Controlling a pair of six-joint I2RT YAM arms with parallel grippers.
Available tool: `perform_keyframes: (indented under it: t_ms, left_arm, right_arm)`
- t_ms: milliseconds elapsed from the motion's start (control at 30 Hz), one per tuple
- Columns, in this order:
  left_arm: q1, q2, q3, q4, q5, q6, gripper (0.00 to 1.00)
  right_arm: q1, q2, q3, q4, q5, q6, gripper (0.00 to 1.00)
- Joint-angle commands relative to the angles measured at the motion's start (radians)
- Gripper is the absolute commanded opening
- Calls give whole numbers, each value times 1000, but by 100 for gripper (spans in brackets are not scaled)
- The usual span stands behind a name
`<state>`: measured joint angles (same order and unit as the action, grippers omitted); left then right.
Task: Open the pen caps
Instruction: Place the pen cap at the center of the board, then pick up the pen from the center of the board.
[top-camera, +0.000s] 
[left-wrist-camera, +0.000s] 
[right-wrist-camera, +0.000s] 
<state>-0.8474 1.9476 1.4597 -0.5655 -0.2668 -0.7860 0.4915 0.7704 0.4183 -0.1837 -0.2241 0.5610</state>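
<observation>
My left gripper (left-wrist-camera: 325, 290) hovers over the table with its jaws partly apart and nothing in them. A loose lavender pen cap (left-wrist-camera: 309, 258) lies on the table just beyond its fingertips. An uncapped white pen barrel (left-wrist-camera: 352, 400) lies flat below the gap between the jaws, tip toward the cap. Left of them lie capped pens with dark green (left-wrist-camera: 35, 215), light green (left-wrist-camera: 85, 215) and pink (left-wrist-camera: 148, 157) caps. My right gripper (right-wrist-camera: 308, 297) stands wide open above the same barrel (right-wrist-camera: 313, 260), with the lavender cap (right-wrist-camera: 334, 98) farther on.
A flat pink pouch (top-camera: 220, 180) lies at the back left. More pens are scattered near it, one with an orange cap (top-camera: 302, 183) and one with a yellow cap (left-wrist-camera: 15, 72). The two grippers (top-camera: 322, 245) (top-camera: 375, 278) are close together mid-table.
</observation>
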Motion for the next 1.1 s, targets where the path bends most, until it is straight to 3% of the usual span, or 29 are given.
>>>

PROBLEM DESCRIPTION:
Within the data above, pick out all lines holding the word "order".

RESULT OF THE TASK:
- Columns, in this order:
`<state>`: measured joint angles (same order and unit as the action, grippers omitted); left then right.

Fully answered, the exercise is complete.